Indian Food Comes Down The Pike


June 20, 1993|By ELIZABETH LARGE

Tandoor Palace, 6424 Baltimore National Pike, (410) 744-2777 Open every day for lunch and dinner. Major credit cards. No-smoking area: yes. Wheelchair accessible: no. Prices: appetizers, $2.95-$5.25; entrees, $7.50-$14.95.

Not every meal at the Tandoor Palace, I'm sure, will start with Indian fortunetellers wandering in off the street. But they added a certain atmosphere to our evening, even though they wanted to tell the manager's fortune, not ours.

The babuji, as they're known, hook you by pressing a piece of paper in your hand and asking you to name something (a number, a month of the year). You open the paper and -- presto -- what you named is written there. Then they ask for money before they go any further. This started one of my dinner companions reminiscing about when he was living in India and two babujis came up to him on the street. He was told the paper would contain the name of his mother-in-law, and sure enough it did. (The fact that her name was Smith makes the story a little less amazing than it might be otherwise.)

The Tandoor Palace could use more of this sort of atmosphere. The setting counts for something, no matter how good the chef is. (And this one is very good; he's from Jaipur and has supposedly cooked in "five star" hotels all over India.) Alas, the space -- which was last the Hunan Taste -- must once have been a Rustler or something like it.

There's the characteristic frontier front porch (painted purple for some unimaginable reason).
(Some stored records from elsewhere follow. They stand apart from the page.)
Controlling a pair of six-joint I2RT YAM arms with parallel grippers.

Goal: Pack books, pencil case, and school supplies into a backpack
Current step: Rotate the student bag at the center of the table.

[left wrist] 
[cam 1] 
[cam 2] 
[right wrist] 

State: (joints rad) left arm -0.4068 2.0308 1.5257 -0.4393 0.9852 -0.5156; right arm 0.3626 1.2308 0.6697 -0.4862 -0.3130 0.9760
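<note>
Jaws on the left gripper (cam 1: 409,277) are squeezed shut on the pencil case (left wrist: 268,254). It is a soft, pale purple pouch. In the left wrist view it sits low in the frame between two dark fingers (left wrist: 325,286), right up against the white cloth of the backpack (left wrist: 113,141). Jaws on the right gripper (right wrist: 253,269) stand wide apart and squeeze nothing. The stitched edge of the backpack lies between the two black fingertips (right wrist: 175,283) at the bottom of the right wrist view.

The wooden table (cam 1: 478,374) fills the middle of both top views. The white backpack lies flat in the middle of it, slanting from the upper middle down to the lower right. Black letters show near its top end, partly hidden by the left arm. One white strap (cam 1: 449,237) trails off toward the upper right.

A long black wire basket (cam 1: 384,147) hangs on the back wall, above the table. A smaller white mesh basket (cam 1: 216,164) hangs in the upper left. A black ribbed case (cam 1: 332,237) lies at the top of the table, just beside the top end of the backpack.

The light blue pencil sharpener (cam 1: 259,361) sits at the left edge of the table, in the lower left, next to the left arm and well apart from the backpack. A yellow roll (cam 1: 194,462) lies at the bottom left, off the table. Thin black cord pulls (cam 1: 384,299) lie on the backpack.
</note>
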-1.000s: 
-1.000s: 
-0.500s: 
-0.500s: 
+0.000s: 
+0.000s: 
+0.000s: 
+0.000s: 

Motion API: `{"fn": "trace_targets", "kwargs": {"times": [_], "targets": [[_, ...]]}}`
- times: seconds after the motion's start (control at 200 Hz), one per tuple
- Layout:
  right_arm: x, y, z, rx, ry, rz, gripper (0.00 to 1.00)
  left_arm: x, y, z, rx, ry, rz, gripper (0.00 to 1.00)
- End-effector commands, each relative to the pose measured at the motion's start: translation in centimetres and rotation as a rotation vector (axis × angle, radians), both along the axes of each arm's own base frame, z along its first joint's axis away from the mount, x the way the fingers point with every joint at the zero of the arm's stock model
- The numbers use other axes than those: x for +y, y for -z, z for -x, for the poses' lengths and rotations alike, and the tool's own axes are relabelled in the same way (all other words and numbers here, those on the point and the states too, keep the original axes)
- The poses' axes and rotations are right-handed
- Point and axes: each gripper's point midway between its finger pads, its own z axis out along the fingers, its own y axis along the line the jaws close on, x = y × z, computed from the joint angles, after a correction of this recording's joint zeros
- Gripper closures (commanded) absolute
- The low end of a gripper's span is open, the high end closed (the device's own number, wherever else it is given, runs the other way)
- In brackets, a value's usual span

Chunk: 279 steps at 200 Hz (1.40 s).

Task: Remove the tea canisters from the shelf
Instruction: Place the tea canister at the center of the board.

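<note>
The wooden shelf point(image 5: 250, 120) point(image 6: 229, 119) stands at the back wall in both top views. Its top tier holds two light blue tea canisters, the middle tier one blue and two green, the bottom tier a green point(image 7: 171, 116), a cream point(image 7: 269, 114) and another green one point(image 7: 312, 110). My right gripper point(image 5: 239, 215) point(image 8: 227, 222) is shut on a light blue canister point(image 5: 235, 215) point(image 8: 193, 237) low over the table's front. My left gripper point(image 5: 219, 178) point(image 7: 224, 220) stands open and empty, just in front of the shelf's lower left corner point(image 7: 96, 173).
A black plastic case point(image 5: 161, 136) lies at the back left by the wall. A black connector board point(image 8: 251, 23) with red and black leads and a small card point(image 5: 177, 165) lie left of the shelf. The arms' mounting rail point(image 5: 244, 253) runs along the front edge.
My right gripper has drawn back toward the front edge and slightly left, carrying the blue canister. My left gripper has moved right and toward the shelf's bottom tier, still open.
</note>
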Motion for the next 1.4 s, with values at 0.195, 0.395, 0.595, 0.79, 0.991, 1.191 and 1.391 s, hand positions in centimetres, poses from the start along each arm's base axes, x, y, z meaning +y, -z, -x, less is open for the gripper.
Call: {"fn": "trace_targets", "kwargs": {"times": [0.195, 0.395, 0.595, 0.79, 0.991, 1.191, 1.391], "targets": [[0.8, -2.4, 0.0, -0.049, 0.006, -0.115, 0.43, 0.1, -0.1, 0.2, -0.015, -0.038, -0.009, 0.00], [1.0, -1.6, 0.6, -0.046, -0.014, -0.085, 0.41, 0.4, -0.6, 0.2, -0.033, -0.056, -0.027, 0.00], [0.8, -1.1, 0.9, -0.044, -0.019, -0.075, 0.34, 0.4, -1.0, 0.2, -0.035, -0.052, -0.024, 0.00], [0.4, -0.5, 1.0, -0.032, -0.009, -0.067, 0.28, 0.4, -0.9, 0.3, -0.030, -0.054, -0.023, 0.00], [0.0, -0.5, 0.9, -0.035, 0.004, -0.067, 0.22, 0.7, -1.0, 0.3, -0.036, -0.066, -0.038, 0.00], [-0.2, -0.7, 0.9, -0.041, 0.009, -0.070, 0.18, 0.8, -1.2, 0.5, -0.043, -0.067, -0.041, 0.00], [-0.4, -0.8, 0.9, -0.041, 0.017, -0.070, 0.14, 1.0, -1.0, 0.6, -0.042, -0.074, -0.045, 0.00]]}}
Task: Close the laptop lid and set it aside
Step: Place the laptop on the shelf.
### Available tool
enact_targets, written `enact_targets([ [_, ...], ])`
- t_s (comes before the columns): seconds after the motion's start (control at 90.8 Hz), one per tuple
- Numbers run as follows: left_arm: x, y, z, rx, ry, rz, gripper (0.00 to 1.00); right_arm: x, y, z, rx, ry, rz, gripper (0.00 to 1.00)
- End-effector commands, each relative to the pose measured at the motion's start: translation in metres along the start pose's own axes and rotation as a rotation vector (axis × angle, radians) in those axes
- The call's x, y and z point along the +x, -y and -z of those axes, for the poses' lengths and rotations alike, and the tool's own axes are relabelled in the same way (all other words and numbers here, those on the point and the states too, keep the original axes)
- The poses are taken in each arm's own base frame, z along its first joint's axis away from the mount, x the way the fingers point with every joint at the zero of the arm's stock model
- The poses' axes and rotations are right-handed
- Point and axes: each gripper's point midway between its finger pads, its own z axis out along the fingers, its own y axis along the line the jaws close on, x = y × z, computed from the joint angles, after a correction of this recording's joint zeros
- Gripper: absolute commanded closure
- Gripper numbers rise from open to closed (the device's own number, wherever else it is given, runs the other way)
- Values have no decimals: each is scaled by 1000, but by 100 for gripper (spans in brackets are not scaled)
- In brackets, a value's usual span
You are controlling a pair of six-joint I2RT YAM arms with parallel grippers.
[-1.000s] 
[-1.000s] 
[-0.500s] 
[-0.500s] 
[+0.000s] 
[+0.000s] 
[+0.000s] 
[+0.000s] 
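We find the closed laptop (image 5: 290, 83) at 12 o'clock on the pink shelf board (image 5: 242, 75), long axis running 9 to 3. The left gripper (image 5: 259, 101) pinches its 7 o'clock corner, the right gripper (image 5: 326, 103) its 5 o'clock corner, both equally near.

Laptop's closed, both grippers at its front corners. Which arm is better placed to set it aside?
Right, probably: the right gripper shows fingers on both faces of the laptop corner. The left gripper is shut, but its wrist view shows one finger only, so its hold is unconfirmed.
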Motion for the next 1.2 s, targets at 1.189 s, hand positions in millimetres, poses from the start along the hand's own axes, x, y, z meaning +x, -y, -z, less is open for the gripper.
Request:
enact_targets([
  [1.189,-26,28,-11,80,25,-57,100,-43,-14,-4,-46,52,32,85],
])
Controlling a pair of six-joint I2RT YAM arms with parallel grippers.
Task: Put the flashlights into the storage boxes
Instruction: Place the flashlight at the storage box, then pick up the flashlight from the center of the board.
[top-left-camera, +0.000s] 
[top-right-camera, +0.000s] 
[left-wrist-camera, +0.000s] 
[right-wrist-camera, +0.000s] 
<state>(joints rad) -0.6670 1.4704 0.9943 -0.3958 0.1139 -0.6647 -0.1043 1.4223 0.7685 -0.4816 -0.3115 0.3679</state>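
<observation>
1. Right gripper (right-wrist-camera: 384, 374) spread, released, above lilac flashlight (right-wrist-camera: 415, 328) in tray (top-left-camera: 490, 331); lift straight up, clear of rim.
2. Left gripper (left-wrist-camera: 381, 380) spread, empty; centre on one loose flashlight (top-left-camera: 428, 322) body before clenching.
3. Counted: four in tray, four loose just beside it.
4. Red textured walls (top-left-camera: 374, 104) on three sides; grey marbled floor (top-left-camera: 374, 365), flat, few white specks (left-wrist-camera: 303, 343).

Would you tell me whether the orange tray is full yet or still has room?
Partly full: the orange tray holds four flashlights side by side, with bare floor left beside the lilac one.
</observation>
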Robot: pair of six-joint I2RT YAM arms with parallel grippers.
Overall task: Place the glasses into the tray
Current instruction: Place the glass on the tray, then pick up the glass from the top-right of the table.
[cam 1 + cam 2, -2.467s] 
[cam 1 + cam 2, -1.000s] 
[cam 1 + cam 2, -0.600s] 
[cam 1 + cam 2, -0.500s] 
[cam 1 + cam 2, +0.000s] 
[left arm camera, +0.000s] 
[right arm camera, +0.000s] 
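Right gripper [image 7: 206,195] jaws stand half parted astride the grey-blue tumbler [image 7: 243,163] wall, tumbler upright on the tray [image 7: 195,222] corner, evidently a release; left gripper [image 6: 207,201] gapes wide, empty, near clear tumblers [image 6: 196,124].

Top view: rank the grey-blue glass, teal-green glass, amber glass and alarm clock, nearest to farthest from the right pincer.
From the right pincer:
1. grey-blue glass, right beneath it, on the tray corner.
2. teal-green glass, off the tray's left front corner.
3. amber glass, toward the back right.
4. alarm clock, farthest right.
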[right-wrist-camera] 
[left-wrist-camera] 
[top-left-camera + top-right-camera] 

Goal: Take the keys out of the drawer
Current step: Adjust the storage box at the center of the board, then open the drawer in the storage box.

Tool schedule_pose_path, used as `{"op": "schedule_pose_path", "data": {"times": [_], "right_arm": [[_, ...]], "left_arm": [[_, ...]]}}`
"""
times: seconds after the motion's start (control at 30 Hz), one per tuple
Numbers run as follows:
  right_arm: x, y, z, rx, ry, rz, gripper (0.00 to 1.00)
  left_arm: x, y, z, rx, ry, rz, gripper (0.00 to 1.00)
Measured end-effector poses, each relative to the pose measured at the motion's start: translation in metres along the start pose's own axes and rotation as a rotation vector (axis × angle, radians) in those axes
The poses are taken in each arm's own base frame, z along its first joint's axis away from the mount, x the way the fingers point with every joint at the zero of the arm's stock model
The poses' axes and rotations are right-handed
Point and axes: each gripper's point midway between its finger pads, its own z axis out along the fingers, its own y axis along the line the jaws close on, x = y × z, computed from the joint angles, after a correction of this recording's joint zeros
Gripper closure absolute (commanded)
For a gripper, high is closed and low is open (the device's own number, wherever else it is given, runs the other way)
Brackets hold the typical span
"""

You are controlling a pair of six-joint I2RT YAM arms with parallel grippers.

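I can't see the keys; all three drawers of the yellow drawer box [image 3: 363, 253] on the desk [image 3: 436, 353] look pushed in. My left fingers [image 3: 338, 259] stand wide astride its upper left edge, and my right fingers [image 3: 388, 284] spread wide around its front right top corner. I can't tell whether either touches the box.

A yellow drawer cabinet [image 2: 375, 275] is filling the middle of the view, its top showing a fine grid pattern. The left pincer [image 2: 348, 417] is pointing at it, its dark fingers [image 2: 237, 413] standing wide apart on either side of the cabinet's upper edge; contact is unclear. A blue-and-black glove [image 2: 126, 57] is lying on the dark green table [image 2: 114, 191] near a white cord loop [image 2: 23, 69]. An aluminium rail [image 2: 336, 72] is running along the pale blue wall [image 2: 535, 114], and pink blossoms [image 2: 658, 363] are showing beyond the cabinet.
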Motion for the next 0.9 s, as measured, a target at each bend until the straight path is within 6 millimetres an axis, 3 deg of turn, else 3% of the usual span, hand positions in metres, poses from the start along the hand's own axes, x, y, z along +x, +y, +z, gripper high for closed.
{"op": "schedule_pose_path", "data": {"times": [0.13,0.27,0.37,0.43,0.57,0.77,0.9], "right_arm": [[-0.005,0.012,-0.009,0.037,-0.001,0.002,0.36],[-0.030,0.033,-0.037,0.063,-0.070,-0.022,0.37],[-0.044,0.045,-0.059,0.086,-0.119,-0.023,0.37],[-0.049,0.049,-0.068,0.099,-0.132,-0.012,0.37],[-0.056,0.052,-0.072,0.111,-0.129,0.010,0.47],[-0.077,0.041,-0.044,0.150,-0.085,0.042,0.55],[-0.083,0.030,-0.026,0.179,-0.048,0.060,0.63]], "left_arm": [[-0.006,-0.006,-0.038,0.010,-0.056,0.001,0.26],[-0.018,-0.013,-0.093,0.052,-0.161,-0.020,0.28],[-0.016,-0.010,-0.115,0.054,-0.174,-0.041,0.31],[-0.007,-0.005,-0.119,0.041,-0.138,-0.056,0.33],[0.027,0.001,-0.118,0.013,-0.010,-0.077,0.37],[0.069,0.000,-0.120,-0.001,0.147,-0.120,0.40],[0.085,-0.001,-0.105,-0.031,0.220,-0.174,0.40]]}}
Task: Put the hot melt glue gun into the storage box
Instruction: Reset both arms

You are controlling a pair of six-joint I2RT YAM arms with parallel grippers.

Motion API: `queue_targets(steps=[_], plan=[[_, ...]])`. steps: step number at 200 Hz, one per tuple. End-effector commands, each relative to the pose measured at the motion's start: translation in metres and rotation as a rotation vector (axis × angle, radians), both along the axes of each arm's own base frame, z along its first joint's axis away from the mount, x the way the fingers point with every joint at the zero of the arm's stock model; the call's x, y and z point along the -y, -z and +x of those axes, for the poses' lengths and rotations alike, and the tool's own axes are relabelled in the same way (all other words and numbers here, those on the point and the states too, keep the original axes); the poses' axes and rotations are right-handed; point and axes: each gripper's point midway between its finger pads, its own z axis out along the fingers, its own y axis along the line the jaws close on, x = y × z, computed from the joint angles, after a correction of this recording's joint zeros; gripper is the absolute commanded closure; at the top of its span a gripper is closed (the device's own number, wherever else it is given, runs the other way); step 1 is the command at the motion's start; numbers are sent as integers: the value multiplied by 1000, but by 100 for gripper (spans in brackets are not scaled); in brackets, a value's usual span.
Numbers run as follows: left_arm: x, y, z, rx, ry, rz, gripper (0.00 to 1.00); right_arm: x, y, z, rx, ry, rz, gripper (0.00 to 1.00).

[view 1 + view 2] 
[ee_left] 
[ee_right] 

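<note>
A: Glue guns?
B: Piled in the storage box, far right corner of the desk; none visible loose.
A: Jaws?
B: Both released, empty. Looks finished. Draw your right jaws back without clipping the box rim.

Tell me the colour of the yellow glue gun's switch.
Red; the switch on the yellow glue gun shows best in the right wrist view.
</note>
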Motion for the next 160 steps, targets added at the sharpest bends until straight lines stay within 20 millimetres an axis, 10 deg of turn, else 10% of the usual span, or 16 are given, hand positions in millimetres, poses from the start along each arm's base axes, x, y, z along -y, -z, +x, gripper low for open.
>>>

The dining room has red leatherette seating, lots of wood and a wagon wheel chandelier above the buffet table. Except for some prints of the blue god Krishna surrounded by milk maidens, there's not a lot to proclaim that this is an Indian restaurant -- until the food arrives on the table.

But once it does, you won't be concerned with your surroundings. You'll be too busy enjoying the imaginative cuisine, mostly from western and northern India. It's aromatic and full of complex flavorings, but not tremendously spicy. Often, for instance, Indian restaurants give you lemon pickle so hot it makes your hair stand on end. At the Tandoor Palace you get cauliflower pickle with loads of vinegary bite but little fire. And a specialty of the chef is shan-e-murgh muglai, a whole boneless chicken breast stuffed with dried fruit and nuts, with a rich reduced cream sauce that has only a mild undercurrent of spices.

Good as it is, another specialty is even better: two deliciously tender lamb chops marinated in yogurt and seasonings, then grilled in the tandoor oven. The lamb is pink and juicy -- not overcooked (at least for American tastes) as tandoori meats sometimes are. It's a knockout.

While there's plenty that's tried and true on this menu, you'll also find dishes that aren't available at other Indian restaurants in the area. And old favorites can have a new twist -- like the raita. You usually find it made with cucumbers and yogurt, but at the Tandoor Palace the ingredients are yogurt, potatoes and corn.

If you want to try something a little different from the usual curries, Tandoor Palace has malai kofta, a large, soft vegetable dumpling in a lightly curried cream sauce that's pure comfort food. For a side dish, I recommend dal makhani, a colorful and flavorful combination of black lentils and red kidney beans slow-cooked in butter.

The appetizer papdi chaat will be completely new to most people. If you can imagine combining something like crisp little oyster crackers, potatoes and cucumbers in yogurt drizzled with a bit of slightly sweet tamarind sauce -- dreadful as that sounds -- you'll have some idea. Give it a try; it's surprisingly good.

Our other starters were a couple of standards -- vegetable samosas and mulligatawny soup -- and the one disappointment of the evening, an uninteresting salad of cucumber, tomatoes and green pepper. The samosas were as good as I've had anywhere, with crisp, grease-free pastry and a savory filling of potatoes and peas. The soup, too, was unusually good: the spiciest dish we had, but not too spicy to overwhelm the other flavors of lentils and chicken.

Be sure to order one of the tandoori breads, baked while you wait so it's very fresh. The naan had a hot, chewy moistness, and the onion kulcha -- much the same bread but with onions and spices -- was a standout.

The Tandoor Palace has the usual very sweet Indian desserts that are a little off-putting to some Westerners -- like rasmalai, homemade cheese patties in sweetened milk served with pistachios. You might be happier (I usually am) ending with spicy Indian tea, made with cardamom and cinnamon. The Tandoor Palace didn't have a liquor license as of our visit, but there's quite a selection of nonalcoholic drinks, including fresh juice "made on the premises" and a "mango tango" based on mango juice.